Data extract ::
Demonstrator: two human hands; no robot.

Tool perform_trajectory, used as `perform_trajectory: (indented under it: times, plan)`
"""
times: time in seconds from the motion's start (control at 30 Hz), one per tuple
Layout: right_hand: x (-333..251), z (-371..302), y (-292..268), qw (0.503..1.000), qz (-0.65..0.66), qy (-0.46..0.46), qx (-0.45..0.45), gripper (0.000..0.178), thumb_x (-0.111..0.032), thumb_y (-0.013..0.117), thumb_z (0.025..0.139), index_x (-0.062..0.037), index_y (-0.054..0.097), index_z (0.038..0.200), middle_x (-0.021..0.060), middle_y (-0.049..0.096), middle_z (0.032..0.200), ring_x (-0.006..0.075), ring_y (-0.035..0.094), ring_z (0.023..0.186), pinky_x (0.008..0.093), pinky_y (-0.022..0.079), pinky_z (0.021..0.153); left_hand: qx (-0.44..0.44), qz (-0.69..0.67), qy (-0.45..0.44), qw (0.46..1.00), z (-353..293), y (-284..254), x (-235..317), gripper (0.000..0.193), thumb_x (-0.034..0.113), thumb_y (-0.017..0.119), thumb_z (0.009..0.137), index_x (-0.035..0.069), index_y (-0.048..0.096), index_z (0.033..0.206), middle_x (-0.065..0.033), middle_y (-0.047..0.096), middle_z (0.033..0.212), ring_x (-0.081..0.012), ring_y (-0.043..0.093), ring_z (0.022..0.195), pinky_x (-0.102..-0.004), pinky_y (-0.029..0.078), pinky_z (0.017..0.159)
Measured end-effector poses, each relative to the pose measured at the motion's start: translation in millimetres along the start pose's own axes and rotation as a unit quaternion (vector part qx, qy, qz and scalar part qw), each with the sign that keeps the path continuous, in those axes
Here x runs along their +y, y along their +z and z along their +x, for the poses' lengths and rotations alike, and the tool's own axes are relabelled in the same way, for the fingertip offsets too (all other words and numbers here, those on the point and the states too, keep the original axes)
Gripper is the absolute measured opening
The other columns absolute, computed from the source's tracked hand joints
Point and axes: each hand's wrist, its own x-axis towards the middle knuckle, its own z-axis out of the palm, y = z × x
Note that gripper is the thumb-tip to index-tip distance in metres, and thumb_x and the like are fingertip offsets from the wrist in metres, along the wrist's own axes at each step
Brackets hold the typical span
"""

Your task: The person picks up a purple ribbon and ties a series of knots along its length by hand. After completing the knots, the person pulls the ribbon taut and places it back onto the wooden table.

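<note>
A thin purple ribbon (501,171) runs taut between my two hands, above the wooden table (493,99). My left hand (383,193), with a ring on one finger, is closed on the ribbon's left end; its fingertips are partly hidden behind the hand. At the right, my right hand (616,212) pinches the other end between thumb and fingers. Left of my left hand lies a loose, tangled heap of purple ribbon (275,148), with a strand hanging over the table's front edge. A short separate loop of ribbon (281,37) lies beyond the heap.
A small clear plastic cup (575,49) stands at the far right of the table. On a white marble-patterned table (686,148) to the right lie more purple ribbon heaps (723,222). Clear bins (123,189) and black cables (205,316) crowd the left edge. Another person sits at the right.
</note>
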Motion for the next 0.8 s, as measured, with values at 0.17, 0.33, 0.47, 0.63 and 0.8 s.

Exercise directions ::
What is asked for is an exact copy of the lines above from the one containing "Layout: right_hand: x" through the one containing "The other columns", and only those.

The answer ::
Layout: right_hand: x (-333..251), z (-371..302), y (-292..268), qw (0.503..1.000), qz (-0.65..0.66), qy (-0.46..0.46), qx (-0.45..0.45), gripper (0.000..0.178), thumb_x (-0.111..0.032), thumb_y (-0.013..0.117), thumb_z (0.025..0.139), index_x (-0.062..0.037), index_y (-0.054..0.097), index_z (0.038..0.200), middle_x (-0.021..0.060), middle_y (-0.049..0.096), middle_z (0.032..0.200), ring_x (-0.006..0.075), ring_y (-0.035..0.094), ring_z (0.023..0.186), pinky_x (0.008..0.093), pinky_y (-0.022..0.079), pinky_z (0.021..0.153); left_hand: qx (-0.44..0.44), qz (-0.69..0.67), qy (-0.45..0.44), qw (0.46..1.00), z (-353..293), y (-284..254), x (-235..317), gripper (0.000..0.193), thumb_x (-0.034..0.113), thumb_y (-0.017..0.119), thumb_z (0.009..0.137), index_x (-0.035..0.069), index_y (-0.048..0.096), index_z (0.033..0.206), middle_x (-0.065..0.033), middle_y (-0.047..0.096), middle_z (0.033..0.212), ring_x (-0.081..0.012), ring_y (-0.043..0.093), ring_z (0.022..0.195), pinky_x (-0.102..-0.004), pinky_y (-0.029..0.078), pinky_z (0.017..0.159)
Measured end-effector poses, each relative to the pose measured at the motion's start: translation in millimetres along the start pose's own axes and rotation as a unit quaternion (vector part qx, qy, qz and scalar part qw), each with the sign that keeps the path continuous, in those axes
Here x runs along their +y, y along their +z and z along their +x, for the poses' lengths and rotations alike, and the tool's own axes are relabelled in the same way, for the fingertip offsets too (all other words and numbers here, those on the point and the states too, keep the original axes)
Gripper is the absolute measured opening
The other columns absolute, computed from the source's tracked hand joints

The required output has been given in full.